Prompt: Your response should give back each record exactly, word for word.

# # # # #

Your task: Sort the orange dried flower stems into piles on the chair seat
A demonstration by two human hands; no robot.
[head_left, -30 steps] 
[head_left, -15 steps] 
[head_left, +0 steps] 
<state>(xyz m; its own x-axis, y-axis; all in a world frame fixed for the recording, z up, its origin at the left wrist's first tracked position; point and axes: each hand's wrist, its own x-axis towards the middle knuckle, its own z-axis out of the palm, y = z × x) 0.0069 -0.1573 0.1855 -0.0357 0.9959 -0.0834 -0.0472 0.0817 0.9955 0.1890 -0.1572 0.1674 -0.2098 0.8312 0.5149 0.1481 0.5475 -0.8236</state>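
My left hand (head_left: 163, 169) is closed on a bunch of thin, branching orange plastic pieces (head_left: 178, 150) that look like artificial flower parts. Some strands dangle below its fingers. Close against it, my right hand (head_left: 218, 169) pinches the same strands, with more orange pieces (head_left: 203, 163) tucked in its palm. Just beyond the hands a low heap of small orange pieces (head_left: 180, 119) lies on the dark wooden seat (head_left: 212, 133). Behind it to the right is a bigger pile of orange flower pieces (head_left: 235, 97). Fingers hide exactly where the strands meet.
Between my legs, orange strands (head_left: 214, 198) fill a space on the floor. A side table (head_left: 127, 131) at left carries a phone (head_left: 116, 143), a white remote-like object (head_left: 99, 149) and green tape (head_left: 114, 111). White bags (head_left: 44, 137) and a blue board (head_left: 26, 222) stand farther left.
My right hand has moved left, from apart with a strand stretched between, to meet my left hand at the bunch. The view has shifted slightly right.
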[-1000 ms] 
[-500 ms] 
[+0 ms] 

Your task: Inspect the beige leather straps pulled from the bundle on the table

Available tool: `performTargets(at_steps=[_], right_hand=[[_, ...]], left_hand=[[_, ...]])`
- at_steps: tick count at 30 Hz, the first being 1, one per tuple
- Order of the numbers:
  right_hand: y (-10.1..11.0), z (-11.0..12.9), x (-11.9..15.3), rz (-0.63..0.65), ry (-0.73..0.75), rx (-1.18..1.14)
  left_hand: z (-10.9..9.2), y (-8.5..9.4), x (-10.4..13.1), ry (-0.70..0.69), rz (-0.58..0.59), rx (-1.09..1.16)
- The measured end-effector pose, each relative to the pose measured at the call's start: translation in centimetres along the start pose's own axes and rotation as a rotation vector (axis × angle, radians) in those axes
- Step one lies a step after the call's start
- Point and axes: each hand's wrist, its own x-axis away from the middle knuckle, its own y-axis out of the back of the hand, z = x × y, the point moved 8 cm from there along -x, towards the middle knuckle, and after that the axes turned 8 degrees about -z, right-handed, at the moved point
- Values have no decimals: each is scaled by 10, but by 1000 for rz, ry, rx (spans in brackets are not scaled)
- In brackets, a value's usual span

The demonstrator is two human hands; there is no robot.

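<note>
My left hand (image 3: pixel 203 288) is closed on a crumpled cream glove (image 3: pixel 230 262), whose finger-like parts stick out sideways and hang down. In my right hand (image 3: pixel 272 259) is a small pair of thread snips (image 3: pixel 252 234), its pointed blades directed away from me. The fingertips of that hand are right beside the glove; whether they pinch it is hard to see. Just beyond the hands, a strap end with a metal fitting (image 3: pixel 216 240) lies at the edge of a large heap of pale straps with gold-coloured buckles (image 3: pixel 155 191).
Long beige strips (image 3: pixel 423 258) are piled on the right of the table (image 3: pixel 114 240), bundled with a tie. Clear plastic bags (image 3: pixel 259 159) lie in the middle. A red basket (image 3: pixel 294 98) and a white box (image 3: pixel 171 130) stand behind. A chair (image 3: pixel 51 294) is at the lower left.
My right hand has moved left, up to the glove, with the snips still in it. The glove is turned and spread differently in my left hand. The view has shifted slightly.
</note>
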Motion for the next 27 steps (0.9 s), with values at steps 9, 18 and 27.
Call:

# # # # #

Task output:
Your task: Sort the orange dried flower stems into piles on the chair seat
A demonstration by two human hands; no robot.
[head_left, -30 steps] 
[head_left, -15 steps] 
[head_left, +0 steps] 
<state>(xyz m; its own x-axis, y-axis; all in a world frame fixed for the recording, z up, its origin at the left wrist's first tracked position; point and axes: each hand's wrist, its own x-axis towards the middle knuckle, its own z-axis out of the palm, y = z × x) 0.0069 -0.1573 0.1855 -0.0357 0.9959 -0.0834 -0.0472 0.0817 0.9955 0.1890 -0.1572 0.1674 -0.2098 0.8312 0.5149 0.1481 0.5475 -0.8236</state>
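My left hand (head_left: 163, 169) is closed on a bunch of thin, branching orange plastic pieces (head_left: 178, 150) that look like artificial flower parts. Some strands dangle below its fingers. Close against it, my right hand (head_left: 218, 169) pinches the same strands, with more orange pieces (head_left: 203, 163) tucked in its palm. Just beyond the hands a low heap of small orange pieces (head_left: 180, 119) lies on the dark wooden seat (head_left: 212, 133). Behind it to the right is a bigger pile of orange flower pieces (head_left: 235, 97). Fingers hide exactly where the strands meet.
Between my legs, orange strands (head_left: 214, 198) fill a space on the floor. A side table (head_left: 127, 131) at left carries a phone (head_left: 116, 143), a white remote-like object (head_left: 99, 149) and green tape (head_left: 114, 111). White bags (head_left: 44, 137) and a blue board (head_left: 26, 222) stand farther left.
My right hand has moved left, from apart with a strand stretched between, to meet my left hand at the bunch. The view has shifted slightly right.
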[-1000 ms] 
[-500 ms] 
[+0 ms] 

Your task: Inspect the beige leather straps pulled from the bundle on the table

Available tool: `performTargets(at_steps=[_], right_hand=[[_, ...]], left_hand=[[_, ...]])`
- at_steps: tick count at 30 Hz, the first being 1, one per tuple
- Order of the numbers:
  right_hand: y (-10.1..11.0), z (-11.0..12.9), x (-11.9..15.3), rz (-0.63..0.65), ry (-0.73..0.75), rx (-1.18..1.14)
  left_hand: z (-10.9..9.2), y (-8.5..9.4), x (-10.4..13.1), ry (-0.70..0.69), rz (-0.58..0.59), rx (-1.09..1.16)
- The measured end-effector pose, each relative to the pose measured at the call's start: translation in centimetres along the start pose's own axes and rotation as a rotation vector (axis × angle, radians) in those axes
- Step one lies a step after the call's start
- Point and axes: each hand's wrist, its own x-axis away from the middle knuckle, its own y-axis out of the back of the hand, z = x × y, the point moved 8 cm from there along -x, towards the middle knuckle, and after that the axes turned 8 degrees about -z, right-handed, at the moved point
- Values have no decimals: each is scaled by 10, but by 1000 for rz, ry, rx (spans in brackets are not scaled)
- In brackets, a value's usual span

The demonstrator is two human hands; there is no robot.

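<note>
My left hand (image 3: pixel 203 288) is closed on a crumpled cream glove (image 3: pixel 230 262), whose finger-like parts stick out sideways and hang down. In my right hand (image 3: pixel 272 259) is a small pair of thread snips (image 3: pixel 252 234), its pointed blades directed away from me. The fingertips of that hand are right beside the glove; whether they pinch it is hard to see. Just beyond the hands, a strap end with a metal fitting (image 3: pixel 216 240) lies at the edge of a large heap of pale straps with gold-coloured buckles (image 3: pixel 155 191).
Long beige strips (image 3: pixel 423 258) are piled on the right of the table (image 3: pixel 114 240), bundled with a tie. Clear plastic bags (image 3: pixel 259 159) lie in the middle. A red basket (image 3: pixel 294 98) and a white box (image 3: pixel 171 130) stand behind. A chair (image 3: pixel 51 294) is at the lower left.
My right hand has moved left, up to the glove, with the snips still in it. The glove is turned and spread differently in my left hand. The view has shifted slightly.
</note>
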Motion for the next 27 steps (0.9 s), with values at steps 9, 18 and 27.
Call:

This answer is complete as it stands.